©Colombe Laferté
Le 30 octobre 2023, dans son discours pour l’inauguration de la cité internationale de la langue française à Villers-Cotterêts, Emmanuel Macron déclarait : “Dans cette langue, le masculin fait le neutre. On n’ a pas besoin d’y rajouter des points au milieu des mots, des tirets, ou des choses pour la rendre illisible.” Le même jour, le Sénat adoptait à 221 voix pour et 82 contre une proposition de loi de la droite visant à “protéger la langue française des dérives de l’écriture dite inclusive” dans les documents juridiques.

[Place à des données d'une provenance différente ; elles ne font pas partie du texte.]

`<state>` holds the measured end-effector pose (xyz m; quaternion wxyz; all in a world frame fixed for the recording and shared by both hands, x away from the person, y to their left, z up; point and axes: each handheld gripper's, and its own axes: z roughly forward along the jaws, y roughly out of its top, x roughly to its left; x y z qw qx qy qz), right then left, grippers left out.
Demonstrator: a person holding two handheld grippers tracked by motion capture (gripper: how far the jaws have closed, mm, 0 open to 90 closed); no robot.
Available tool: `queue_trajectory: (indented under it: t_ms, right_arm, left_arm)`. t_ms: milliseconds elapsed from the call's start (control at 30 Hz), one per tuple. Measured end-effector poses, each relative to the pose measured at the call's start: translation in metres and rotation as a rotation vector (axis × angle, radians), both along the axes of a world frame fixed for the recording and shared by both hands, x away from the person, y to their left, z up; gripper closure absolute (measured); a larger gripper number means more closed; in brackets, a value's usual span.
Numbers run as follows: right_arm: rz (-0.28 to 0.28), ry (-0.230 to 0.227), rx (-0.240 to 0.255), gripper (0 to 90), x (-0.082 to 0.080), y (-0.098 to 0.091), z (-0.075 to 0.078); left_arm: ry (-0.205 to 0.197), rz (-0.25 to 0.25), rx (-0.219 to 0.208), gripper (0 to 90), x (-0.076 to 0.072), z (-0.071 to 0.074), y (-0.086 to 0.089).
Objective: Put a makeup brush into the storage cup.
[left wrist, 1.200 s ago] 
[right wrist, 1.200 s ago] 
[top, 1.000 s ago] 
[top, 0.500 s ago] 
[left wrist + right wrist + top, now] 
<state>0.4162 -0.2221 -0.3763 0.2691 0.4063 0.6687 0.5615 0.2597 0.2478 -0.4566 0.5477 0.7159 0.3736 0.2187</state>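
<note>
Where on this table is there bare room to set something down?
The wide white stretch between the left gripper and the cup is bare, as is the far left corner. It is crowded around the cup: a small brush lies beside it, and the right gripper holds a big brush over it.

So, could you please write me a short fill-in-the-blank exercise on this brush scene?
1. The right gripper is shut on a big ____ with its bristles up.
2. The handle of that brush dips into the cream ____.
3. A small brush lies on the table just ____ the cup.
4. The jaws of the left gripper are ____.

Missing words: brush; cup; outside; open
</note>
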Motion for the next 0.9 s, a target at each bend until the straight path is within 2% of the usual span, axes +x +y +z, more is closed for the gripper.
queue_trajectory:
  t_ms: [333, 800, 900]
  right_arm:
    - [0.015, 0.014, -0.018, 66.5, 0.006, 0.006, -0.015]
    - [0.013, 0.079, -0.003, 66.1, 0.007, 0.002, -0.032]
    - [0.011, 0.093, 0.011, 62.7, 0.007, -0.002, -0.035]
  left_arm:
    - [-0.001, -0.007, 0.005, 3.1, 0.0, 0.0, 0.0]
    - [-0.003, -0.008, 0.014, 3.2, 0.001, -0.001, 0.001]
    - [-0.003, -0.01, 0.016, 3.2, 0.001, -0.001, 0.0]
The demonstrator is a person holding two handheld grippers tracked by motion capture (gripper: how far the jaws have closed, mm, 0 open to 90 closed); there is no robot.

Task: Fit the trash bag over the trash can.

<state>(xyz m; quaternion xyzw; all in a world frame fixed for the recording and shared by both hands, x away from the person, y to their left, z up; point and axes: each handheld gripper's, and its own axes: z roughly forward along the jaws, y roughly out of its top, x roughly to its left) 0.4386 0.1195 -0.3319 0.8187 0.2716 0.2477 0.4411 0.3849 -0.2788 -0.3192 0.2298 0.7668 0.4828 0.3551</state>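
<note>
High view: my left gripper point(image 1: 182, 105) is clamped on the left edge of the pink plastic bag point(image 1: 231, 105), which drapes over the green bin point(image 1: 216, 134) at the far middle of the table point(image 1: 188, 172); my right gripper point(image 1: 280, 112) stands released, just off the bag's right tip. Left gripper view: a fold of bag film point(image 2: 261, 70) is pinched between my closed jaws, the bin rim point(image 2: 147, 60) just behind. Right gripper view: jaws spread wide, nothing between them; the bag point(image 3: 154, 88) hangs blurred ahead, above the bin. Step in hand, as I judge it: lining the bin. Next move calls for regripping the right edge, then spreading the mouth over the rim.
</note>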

L’écriture inclusive, au centre des débats politiques et sociétaux, est – elle l’avenir de la langue française ?
Les arguments des promoteurs de l’écriture inclusive sont nombreux. Si le principe “les femmes sont les égales des hommes” tente de faire sa place dans la société, la règle orthographique française n’en a que faire : le masculin l’emporte, et ce même si le sujet de la phrase est un groupe composé de 99 femmes et un homme. Les propositions pour faire changer les mentalités sur l’égalité homme-femme par le langage au pays des droits de l’Homme (et de la Femme ?) se succèdent : féminisation des noms des métiers, favorisation des formules épicènes (droits humains plutôt que droits de l’Homme), utilisation du néologisme“iel”: pronom neutre et non-binaire, ou encore doubles flexions (celles et ceux), points médians, tirets, parenthèses pour exprimer à la fois le masculin et le féminin.
Le 30 octobre, Mathilde Ollivier, sénatrice Les Écologistes (ex-EELV) déplorait notamment face à ses homologues : “l’histoire française de ces derniers siècles est marquée par le patriarcat. L’écriture inclusive fait partie de la solution pour le battre. (…) Vous vous battez contre l’utilisation d’un point, nous nous battons pour avancer vers une société plus égalitaire et plus inclusive”. Assurer l’égalité dans la langue tendrait vers l’égalité dans les autres sphères sociétales.
En réalité, cette problématique n’est pas nouvelle. En 1791, Olympe de Gouges rédigeait déjà la Déclaration des droits de la femme et de la citoyenne. Cette réponse à la célèbre Déclaration des droits de l’homme et du citoyen de 1789 est le premier texte à évoquer une égalité juridique et légale entre hommes et femmes. Le terme d’ “écriture inclusive” n’apparaît qu’en 2017, lorsque que l’éditeur Hatier publie le manuel scolaire Magellan & Galilée, rédigé entièrement avec cette pratique syntaxique.
“Un mot est masculin ou féminin!”
Entre les murs de l’école républicaine justement, la question fait également débat. Manon Becker est enseignante dans une classe de grande-section en école maternelle. “ Il est possible de tout enseigner … Mais l’écriture inclusive n’a pas sa place à l’école. C’est du militantisme, alors que l’école doit être neutre !”
Accusée de dénaturer la langue de Molière, l’argument des opposants à l’écriture inclusive est également de démontrer que son utilisation brouille sa bonne lecture et écriture. Alors que l’Académie française déclarait en 2017 que “la langue française se trouvait en péril mortel”, la jeune enseignante, en poste depuis la rentrée 2023 est catégorique : “ Un enfant a déjà beaucoup de difficultés à comprendre et apprendre toutes les règles de grammaire française. Si on y ajoute l’écriture inclusive, c’est infaisable !”. Bénédicte Lombard est maîtresse pour les classes de CE2 – CM1 depuis 1996. Forte de son expérience, elle ne mâche pas ses mots : “ Quand l’enfant va construire son apprentissage de la langue en grammaire, en conjugaison, en vocabulaire, cela sera étroitement lié à la construction de sa personnalité et de son rapport au monde. Par exemple, quand on travaille autour du genre masculin/féminin, c’est très structurant et apaisant pour un enfant de savoir qu’un mot à un genre définitif : un mot est masculin ou féminin. Toute la chaîne d’accord du groupe nominal dépend de ce nom ! Si on vient insérer un doute dans l’écriture, les élèves vont être complètement perdus.”
Si l’apprentissage et/ou l’utilisation de l’écriture inclusive semble compromis dès le plus jeune âge, les partisans de la cause réclament toutefois son utilisation dans les documents officiels, les actes juridiques, les contrats de travail ou encore les règlements intérieurs d’entreprises. Une recherche de compromis qui ne semble pas ressortir, pour le moment, des débats entre institutions politiques et sociétales.